Madrona A’Mia Madrona A’Mia
 
Lord Seer of Korriban, Professor & Governor
FqMKEmo.png







She watched him watching her, recognition dawning that he too had a way of seeing that which was more than physical. Though the form that sight took? Well, that was part of what she sought to discover.

Finely carved eyebrows rose slightly at the mention that the Covenant only cared about his combat abilities, but also in surprise at just how calm and muted his affect was. She was used to students of all stripes, of course, but Acier appeared particularly even-keeled, if a bit overtly cautious. A'Mia didn't fault him for that, though; it was generally a trait that kept young Sith alive.

Reaching for the cup before her with both hands, A'Mia cradled it between red-brown palms, not yet sipping though as the drink still appeared to be scalding. She gave almost no outward sign, but his final words inspired mirth in her. Those strange, pupil-less eyes roamed his face for a moment, as if searching for something bone deep, before she turned her gaze to their surroundings for a time.

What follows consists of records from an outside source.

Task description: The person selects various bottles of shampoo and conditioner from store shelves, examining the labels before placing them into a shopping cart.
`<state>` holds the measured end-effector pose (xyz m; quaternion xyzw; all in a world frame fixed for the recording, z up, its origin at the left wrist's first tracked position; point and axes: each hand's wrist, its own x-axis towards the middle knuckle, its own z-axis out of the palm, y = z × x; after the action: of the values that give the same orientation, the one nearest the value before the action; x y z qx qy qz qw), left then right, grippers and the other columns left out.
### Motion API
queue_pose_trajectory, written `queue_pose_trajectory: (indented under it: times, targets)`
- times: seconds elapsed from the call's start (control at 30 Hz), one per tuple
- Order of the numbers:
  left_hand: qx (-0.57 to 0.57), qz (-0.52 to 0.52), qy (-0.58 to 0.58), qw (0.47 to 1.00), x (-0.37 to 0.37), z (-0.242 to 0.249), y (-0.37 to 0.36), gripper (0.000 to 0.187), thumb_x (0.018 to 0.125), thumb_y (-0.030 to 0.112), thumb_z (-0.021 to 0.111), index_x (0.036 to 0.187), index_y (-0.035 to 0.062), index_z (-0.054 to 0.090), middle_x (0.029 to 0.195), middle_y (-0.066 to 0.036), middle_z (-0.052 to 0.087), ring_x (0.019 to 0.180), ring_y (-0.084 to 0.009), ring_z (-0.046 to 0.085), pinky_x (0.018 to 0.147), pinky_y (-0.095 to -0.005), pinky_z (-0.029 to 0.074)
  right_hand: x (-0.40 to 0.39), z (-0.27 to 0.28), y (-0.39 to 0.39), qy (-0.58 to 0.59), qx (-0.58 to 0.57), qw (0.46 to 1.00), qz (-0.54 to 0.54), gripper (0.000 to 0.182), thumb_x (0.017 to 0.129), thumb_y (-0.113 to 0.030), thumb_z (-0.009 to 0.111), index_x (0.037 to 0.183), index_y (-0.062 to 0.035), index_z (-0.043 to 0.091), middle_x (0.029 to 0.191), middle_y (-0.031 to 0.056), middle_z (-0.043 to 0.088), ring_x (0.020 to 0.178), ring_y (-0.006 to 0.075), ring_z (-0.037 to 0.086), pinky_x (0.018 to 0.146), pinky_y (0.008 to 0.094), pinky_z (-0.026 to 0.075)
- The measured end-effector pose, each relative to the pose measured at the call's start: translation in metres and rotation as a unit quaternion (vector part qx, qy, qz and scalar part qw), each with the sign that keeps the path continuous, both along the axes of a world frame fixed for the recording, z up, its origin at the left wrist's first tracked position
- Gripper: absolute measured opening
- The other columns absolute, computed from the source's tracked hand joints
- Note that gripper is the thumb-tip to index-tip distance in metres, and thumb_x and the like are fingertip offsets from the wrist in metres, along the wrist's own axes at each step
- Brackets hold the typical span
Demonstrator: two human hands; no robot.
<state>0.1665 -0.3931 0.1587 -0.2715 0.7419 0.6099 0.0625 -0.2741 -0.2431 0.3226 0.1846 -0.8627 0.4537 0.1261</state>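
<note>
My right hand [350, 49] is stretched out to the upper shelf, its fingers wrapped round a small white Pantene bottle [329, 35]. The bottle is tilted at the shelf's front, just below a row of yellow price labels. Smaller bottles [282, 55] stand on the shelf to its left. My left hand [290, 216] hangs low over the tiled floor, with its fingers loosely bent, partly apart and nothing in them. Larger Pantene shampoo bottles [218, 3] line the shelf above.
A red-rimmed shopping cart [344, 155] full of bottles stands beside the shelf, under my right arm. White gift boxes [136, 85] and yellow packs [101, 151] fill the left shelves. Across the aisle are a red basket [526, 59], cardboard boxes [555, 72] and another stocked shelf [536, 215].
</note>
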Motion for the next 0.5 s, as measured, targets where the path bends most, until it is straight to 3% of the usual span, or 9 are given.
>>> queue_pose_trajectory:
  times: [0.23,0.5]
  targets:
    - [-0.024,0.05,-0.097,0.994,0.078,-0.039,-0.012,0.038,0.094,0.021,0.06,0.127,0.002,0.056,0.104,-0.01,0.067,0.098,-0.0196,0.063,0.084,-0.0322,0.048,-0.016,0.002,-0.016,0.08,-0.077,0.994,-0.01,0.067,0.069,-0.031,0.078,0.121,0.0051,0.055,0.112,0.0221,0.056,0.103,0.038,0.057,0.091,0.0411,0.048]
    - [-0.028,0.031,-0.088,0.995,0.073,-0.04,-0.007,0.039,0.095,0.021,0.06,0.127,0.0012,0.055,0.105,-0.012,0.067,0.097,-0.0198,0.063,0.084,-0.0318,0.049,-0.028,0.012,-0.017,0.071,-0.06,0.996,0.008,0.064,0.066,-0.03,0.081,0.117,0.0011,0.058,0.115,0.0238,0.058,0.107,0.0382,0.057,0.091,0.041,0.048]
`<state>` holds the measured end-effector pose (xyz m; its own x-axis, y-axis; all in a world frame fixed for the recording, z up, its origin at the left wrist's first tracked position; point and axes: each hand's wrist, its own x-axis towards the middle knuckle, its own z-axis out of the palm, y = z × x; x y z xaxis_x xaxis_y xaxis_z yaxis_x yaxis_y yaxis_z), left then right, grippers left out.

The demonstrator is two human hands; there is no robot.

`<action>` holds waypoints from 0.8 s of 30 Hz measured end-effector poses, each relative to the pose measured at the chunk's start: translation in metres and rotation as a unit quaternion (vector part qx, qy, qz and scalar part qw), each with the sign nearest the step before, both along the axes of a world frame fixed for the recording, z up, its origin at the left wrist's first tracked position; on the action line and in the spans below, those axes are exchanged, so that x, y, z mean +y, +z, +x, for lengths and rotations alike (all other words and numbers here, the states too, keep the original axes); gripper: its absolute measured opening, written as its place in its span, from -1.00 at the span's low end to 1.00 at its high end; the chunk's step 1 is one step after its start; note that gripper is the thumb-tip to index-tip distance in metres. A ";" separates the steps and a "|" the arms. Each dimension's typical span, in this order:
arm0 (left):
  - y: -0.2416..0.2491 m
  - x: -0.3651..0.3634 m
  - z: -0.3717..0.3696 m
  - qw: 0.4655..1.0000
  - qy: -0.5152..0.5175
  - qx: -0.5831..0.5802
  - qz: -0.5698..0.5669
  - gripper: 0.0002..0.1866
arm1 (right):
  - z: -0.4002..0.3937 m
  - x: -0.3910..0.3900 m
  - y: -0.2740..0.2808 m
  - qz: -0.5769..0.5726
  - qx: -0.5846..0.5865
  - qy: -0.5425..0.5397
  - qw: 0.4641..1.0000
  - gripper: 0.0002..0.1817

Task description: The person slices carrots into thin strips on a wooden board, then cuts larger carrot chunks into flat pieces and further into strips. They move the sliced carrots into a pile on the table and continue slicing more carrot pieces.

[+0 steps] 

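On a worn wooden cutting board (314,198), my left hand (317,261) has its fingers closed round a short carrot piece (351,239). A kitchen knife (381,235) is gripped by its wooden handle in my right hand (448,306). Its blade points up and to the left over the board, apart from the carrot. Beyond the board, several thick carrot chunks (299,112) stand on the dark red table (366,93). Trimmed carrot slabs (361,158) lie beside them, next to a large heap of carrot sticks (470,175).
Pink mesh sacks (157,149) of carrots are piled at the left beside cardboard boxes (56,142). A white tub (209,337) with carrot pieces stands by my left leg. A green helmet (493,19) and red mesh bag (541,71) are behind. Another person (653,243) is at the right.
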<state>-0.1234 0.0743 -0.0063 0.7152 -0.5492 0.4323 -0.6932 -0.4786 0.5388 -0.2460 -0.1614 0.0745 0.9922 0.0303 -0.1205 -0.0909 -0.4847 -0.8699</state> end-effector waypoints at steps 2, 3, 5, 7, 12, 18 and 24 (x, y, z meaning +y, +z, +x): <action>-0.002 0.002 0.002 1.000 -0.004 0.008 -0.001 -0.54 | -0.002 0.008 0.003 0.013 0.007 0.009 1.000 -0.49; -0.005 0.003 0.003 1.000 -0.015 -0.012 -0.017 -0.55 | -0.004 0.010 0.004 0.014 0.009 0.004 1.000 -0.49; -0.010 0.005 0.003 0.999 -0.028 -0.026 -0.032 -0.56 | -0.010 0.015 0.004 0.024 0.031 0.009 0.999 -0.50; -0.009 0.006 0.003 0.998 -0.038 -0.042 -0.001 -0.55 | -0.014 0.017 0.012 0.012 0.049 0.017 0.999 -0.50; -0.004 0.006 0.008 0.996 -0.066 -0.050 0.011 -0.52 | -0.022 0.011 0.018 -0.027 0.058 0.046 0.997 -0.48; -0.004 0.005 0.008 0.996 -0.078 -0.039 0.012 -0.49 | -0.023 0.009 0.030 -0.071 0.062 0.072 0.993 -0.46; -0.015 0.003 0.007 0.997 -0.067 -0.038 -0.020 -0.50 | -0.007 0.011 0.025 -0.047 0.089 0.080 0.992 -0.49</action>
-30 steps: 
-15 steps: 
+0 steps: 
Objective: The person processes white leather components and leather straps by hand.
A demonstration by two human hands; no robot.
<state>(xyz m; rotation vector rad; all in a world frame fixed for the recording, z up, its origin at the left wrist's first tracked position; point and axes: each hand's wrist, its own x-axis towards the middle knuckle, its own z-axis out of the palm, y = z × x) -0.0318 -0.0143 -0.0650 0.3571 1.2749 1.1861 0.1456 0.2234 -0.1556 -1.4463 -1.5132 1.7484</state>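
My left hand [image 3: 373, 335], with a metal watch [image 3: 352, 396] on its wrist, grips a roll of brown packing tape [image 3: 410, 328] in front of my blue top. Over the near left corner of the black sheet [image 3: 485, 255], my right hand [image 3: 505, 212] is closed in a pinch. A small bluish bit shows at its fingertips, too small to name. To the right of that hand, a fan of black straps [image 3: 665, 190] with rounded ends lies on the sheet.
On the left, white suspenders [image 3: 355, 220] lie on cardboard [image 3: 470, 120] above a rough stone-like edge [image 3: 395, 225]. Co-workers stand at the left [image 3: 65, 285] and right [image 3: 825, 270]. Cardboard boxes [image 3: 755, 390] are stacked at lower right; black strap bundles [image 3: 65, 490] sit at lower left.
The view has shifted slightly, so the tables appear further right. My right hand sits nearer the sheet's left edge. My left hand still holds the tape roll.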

"Lysander and Varin are both well known to me; their academic careers are rather advanced at this point."

She said nothing of Spore Industries, deciding that her blonde associate might have reason to want their business connection to fly under the radar.

"I turn the question back upon you. Why not you? Do you think so little of yourself, Acier? Or… is there something you'd rather not be put to scrutiny?"

Pointedly, she still wasn't looking at him. The neti was, however, tuned in to the subtleties of his reactions all the same. Aware of his heart rate and awaiting how her words might land.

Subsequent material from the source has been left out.